** Opening DATASET block **
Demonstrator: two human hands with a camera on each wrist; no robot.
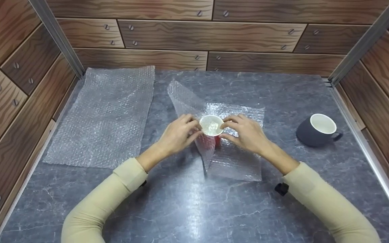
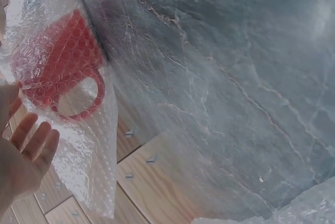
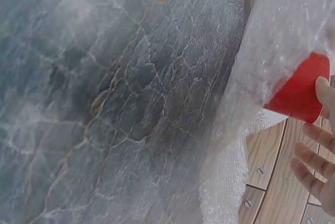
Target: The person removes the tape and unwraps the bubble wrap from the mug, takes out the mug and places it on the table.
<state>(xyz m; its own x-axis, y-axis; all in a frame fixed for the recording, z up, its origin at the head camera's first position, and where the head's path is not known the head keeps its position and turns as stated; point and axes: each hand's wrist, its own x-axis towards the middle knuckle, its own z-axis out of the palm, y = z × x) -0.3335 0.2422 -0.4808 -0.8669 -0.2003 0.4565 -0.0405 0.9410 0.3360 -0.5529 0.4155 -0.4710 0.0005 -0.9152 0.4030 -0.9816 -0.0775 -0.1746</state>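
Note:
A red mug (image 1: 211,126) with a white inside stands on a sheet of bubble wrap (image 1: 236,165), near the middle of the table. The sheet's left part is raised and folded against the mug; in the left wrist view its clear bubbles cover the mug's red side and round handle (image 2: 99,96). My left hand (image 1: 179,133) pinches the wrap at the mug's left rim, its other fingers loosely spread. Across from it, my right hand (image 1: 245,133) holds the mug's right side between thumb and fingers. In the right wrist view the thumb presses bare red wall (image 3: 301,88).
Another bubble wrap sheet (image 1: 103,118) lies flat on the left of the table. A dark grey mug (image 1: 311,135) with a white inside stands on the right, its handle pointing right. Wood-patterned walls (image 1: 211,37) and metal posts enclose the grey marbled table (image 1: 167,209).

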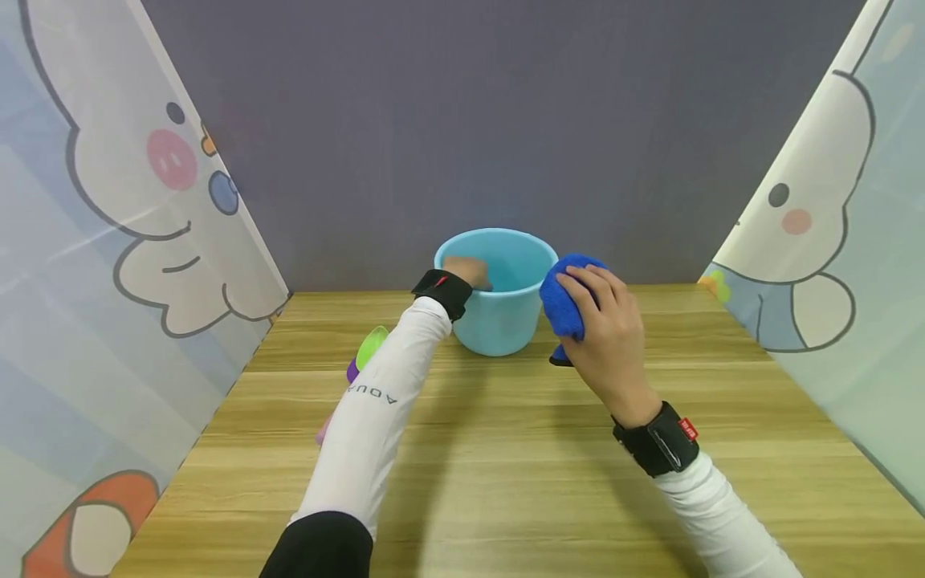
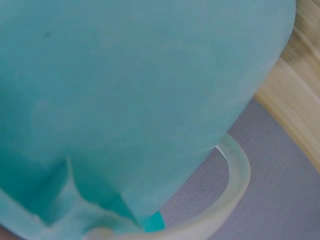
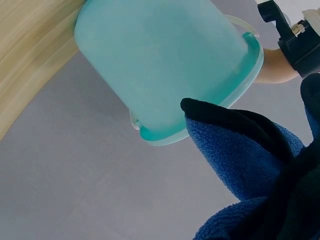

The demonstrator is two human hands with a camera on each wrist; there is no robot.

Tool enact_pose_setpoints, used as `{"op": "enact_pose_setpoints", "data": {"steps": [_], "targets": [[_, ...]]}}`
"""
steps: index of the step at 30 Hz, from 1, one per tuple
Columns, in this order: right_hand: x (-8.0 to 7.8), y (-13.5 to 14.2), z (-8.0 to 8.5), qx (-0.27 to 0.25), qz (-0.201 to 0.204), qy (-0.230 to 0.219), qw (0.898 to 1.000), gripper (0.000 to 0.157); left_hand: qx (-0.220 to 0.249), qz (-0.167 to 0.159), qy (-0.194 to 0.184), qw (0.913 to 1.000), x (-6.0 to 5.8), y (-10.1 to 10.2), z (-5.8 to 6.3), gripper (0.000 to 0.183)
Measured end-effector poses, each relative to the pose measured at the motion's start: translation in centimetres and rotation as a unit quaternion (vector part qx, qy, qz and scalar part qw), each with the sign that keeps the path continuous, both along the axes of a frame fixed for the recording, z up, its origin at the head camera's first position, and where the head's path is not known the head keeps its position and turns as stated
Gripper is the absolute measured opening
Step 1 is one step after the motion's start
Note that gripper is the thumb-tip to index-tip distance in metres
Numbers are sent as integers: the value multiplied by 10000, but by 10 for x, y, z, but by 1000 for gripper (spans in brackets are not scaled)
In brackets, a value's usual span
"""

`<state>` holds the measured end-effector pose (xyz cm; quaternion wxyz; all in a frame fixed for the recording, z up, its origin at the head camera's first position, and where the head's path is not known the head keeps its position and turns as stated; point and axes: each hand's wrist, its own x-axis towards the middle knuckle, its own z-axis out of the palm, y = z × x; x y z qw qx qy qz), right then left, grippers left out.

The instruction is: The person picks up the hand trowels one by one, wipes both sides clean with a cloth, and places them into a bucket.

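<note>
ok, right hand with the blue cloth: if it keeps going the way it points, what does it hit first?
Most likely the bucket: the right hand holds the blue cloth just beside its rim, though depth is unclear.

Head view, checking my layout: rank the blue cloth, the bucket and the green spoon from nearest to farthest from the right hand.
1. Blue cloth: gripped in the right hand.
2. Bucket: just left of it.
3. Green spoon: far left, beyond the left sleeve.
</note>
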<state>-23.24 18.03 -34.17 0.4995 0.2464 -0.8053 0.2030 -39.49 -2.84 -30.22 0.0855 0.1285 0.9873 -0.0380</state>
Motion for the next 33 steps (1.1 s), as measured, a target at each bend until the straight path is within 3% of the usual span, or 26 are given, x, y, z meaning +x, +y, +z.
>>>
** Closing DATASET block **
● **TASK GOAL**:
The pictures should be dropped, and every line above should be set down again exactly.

● **TASK RESULT**:
Demonstrator: two human hands with a camera on each wrist; no robot.
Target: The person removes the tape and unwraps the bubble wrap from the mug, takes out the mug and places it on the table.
<state>(xyz m; its own x-axis, y-axis; all in a frame fixed for the recording, z up, its origin at the head camera's first position, and where the head's path is not known the head keeps its position and turns as stated; point and axes: each hand's wrist, its own x-axis towards the middle knuckle, its own z-axis out of the palm, y = z × x) -0.3335 0.2422 -0.4808 -0.8669 -0.2003 0.4565 -0.0405 0.9410 0.3360 -0.5529 0.4155 -0.4710 0.0005 -0.9152 0.4030 -0.9816 -0.0775 -0.1746</state>
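Note:
A red mug (image 1: 211,126) with a white inside stands on a sheet of bubble wrap (image 1: 236,165), near the middle of the table. The sheet's left part is raised and folded against the mug; in the left wrist view its clear bubbles cover the mug's red side and round handle (image 2: 99,96). My left hand (image 1: 179,133) pinches the wrap at the mug's left rim, its other fingers loosely spread. Across from it, my right hand (image 1: 245,133) holds the mug's right side between thumb and fingers. In the right wrist view the thumb presses bare red wall (image 3: 301,88).
Another bubble wrap sheet (image 1: 103,118) lies flat on the left of the table. A dark grey mug (image 1: 311,135) with a white inside stands on the right, its handle pointing right. Wood-patterned walls (image 1: 211,37) and metal posts enclose the grey marbled table (image 1: 167,209).
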

The demonstrator is two human hands with a camera on each wrist; there is no robot.

Tool enact_pose_setpoints, used as `{"op": "enact_pose_setpoints", "data": {"steps": [_], "targets": [[_, ...]]}}`
"""
steps: index of the step at 30 Hz, from 1, one per tuple
Columns, in this order: right_hand: x (-8.0 to 7.8), y (-13.5 to 14.2), z (-8.0 to 8.5), qx (-0.27 to 0.25), qz (-0.201 to 0.204), qy (-0.230 to 0.219), qw (0.898 to 1.000), gripper (0.000 to 0.157); left_hand: qx (-0.220 to 0.249), qz (-0.167 to 0.159), qy (-0.194 to 0.184), qw (0.913 to 1.000), x (-6.0 to 5.8), y (-10.1 to 10.2), z (-5.8 to 6.3), gripper (0.000 to 0.183)
Measured end-effector poses, each relative to the pose measured at the motion's start: translation in centimetres and rotation as a unit quaternion (vector part qx, qy, qz and scalar part qw), each with the sign that keeps the path continuous, both along the axes of a frame fixed for the recording, z up, its origin at the head camera's first position, and where the head's path is not known the head keeps its position and turns as stated
Gripper is the absolute measured opening
Step 1 is one step after the motion's start
Note that gripper is the thumb-tip to index-tip distance in metres
Numbers are sent as integers: the value multiplied by 10000, but by 10 for x, y, z, but by 1000 for gripper (spans in brackets are not scaled)
In brackets, a value's usual span
"""

`<state>` holds the measured end-effector pose (xyz cm; quaternion wxyz; all in a frame fixed for the recording, z up, its origin at the head camera's first position, and where the head's path is not known the head keeps its position and turns as stated; point and axes: each hand's wrist, its own x-axis towards the middle knuckle, its own z-axis out of the palm, y = z × x; x y z qw qx qy qz), right then left, grippers left out.

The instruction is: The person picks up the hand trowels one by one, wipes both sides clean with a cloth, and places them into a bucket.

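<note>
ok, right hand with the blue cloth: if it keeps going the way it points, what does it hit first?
Most likely the bucket: the right hand holds the blue cloth just beside its rim, though depth is unclear.

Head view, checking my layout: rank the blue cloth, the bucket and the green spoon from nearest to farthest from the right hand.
1. Blue cloth: gripped in the right hand.
2. Bucket: just left of it.
3. Green spoon: far left, beyond the left sleeve.
</note>
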<state>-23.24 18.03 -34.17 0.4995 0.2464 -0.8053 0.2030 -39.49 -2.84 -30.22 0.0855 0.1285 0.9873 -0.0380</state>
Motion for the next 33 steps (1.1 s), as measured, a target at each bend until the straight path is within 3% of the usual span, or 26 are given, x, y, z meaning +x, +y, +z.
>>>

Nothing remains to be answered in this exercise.